(DATA SECTION):
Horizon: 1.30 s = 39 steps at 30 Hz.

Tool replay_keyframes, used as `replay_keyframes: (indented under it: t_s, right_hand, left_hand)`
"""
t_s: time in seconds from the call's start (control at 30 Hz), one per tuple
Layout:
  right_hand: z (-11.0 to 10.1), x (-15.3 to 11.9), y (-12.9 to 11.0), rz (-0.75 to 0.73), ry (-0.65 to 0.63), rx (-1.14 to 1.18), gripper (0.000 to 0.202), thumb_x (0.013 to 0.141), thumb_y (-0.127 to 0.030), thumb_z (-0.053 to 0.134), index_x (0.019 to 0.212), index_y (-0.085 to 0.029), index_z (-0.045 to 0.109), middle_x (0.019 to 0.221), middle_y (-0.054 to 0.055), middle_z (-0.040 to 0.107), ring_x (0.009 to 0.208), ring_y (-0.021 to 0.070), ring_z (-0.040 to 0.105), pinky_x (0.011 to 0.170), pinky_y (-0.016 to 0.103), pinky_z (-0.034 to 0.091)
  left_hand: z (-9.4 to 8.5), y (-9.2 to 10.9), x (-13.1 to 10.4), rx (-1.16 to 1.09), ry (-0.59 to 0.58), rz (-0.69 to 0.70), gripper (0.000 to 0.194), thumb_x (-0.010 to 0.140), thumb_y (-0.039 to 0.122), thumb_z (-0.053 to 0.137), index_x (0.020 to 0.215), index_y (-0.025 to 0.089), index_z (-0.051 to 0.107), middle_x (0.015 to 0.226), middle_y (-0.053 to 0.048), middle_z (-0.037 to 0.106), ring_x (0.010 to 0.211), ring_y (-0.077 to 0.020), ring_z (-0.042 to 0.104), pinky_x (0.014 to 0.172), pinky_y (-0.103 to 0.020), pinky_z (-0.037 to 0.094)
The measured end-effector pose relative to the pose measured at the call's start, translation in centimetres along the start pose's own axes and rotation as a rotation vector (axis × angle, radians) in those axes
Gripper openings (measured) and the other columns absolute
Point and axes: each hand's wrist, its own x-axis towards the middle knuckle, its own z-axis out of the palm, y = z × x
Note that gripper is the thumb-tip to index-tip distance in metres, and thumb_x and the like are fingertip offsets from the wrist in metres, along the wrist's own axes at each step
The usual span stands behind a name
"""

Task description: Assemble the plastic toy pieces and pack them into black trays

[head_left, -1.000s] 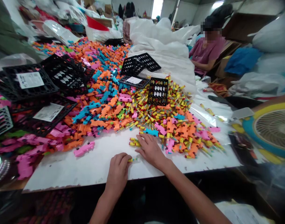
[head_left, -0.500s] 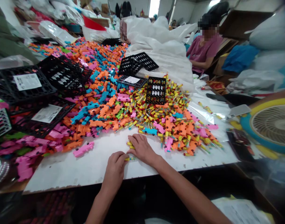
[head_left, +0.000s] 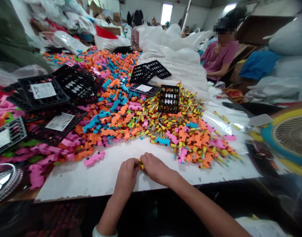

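My left hand (head_left: 127, 172) and my right hand (head_left: 154, 167) meet over the white tabletop near its front edge. Both are closed, fingertips pinched together around small yellow tubes (head_left: 141, 164) with red ends; the fingers hide most of them. Just beyond my hands lies a heap of the same yellow tubes (head_left: 151, 113), some showing a clear, bluish end. Orange toy cars (head_left: 195, 140) are piled to the right. A single pink toy car (head_left: 94, 159) rests on the white surface left of my hands.
Black plastic trays (head_left: 43, 92), some with white labels, lie on the mixed toy cars at left. Another black tray (head_left: 168, 98) sits on the tube heap. A fan (head_left: 289, 136) stands at right, and a person in a pink shirt (head_left: 221, 59) sits beyond the table.
My right hand has come back from the heap's edge toward my left hand, and the fingertips now meet at the yellow tubes. The view has shifted slightly.
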Motion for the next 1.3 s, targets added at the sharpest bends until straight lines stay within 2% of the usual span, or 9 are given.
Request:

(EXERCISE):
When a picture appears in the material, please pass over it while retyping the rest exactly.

(OUTPUT):
Horizon: 1.30 s = 39 steps at 30 Hz.

Tool replay_keyframes, used as `replay_keyframes: (indented under it: t_s, right_hand, left_hand)`
"""
t_s: time in seconds from the call's start (control at 30 Hz), one per tuple
Layout:
  right_hand: z (-11.0 to 10.1), x (-15.3 to 11.9), y (-12.9 to 11.0), rz (-0.75 to 0.73), ry (-0.65 to 0.63), rx (-1.14 to 1.18), gripper (0.000 to 0.202), thumb_x (0.013 to 0.141), thumb_y (-0.127 to 0.030), thumb_z (-0.053 to 0.134), index_x (0.019 to 0.212), index_y (-0.085 to 0.029), index_z (-0.045 to 0.109), middle_x (0.019 to 0.221), middle_y (-0.054 to 0.055), middle_z (-0.040 to 0.107), ring_x (0.009 to 0.208), ring_y (-0.021 to 0.070), ring_z (-0.040 to 0.105), pinky_x (0.011 to 0.170), pinky_y (-0.016 to 0.103), pinky_z (-0.034 to 0.091)
  left_hand: z (-9.4 to 8.5), y (-9.2 to 10.9), x (-13.1 to 10.4), rx (-1.16 to 1.09), ry (-0.59 to 0.58), rz (-0.69 to 0.70), gripper (0.000 to 0.194), thumb_x (-0.010 to 0.140), thumb_y (-0.039 to 0.122), thumb_z (-0.053 to 0.137), index_x (0.020 to 0.215), index_y (-0.025 to 0.089), index_z (-0.051 to 0.107), middle_x (0.015 to 0.226), middle_y (-0.053 to 0.048), middle_z (-0.037 to 0.106), ring_x (0.010 to 0.211), ring_y (-0.077 to 0.020), ring_z (-0.042 to 0.104), pinky_x (0.014 to 0.172), pinky_y (-0.103 to 0.020), pinky_z (-0.037 to 0.094)
The measured end-effector pose relative to the pose measured at the call's start, translation in centimetres along the start pose's own axes and rotation as a rotation vector (axis × angle, radians) in those axes
Gripper openings (measured) and the other columns absolute
Point and axes: each hand's wrist, its own x-axis towards the middle knuckle, its own z-axis out of the palm, y = z × x
Note that gripper is the thumb-tip to index-tip distance in metres, and thumb_x and the like are fingertip offsets from the wrist in metres, along the wrist's own axes at each step
The usual span stands behind a name
"""

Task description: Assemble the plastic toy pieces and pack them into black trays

[head_left, -1.000s] 
[head_left, -0.500s] 
[head_left, +0.000s] 

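My left hand (head_left: 127, 172) and my right hand (head_left: 154, 167) meet over the white tabletop near its front edge. Both are closed, fingertips pinched together around small yellow tubes (head_left: 141, 164) with red ends; the fingers hide most of them. Just beyond my hands lies a heap of the same yellow tubes (head_left: 151, 113), some showing a clear, bluish end. Orange toy cars (head_left: 195, 140) are piled to the right. A single pink toy car (head_left: 94, 159) rests on the white surface left of my hands.
Black plastic trays (head_left: 43, 92), some with white labels, lie on the mixed toy cars at left. Another black tray (head_left: 168, 98) sits on the tube heap. A fan (head_left: 289, 136) stands at right, and a person in a pink shirt (head_left: 221, 59) sits beyond the table.
My right hand has come back from the heap's edge toward my left hand, and the fingertips now meet at the yellow tubes. The view has shifted slightly.
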Motion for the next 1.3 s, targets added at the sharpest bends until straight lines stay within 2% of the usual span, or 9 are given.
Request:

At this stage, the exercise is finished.